- DATASET SECTION -
───

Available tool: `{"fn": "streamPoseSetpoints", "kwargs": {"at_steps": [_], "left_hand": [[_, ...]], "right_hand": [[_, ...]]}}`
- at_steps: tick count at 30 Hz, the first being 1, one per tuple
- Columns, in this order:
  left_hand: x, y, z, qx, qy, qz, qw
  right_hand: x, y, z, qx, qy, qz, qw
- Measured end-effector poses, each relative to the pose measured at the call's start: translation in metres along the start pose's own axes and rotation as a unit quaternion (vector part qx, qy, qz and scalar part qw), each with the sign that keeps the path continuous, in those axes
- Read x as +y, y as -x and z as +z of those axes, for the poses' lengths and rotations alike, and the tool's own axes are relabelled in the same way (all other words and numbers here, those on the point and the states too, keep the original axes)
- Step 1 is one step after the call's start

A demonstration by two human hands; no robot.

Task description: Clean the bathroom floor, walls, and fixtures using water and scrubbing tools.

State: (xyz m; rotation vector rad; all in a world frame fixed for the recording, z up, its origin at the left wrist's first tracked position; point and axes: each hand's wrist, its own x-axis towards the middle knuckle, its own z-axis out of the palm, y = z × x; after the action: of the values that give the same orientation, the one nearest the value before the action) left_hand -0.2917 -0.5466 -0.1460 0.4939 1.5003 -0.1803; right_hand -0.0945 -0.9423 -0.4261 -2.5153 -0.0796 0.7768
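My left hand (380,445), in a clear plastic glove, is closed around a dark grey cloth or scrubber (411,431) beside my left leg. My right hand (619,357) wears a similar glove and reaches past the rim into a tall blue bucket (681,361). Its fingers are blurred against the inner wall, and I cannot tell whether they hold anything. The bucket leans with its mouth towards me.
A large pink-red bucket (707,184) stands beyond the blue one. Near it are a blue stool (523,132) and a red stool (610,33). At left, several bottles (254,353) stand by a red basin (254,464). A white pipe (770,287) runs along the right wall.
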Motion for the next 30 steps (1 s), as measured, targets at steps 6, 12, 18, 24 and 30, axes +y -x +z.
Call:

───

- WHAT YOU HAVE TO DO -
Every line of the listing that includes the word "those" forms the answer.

- TASK RESPONSE -
- Measured end-effector poses, each relative to the pose measured at the call's start: translation in metres along the start pose's own axes and rotation as a unit quaternion (vector part qx, qy, qz and scalar part qw), each with the sign that keeps the path continuous, in those axes
- Read x as +y, y as -x and z as +z of those axes, for the poses' lengths and rotations alike, and the tool's own axes are relabelled in the same way (all other words and numbers here, those on the point and the states too, keep the original axes)

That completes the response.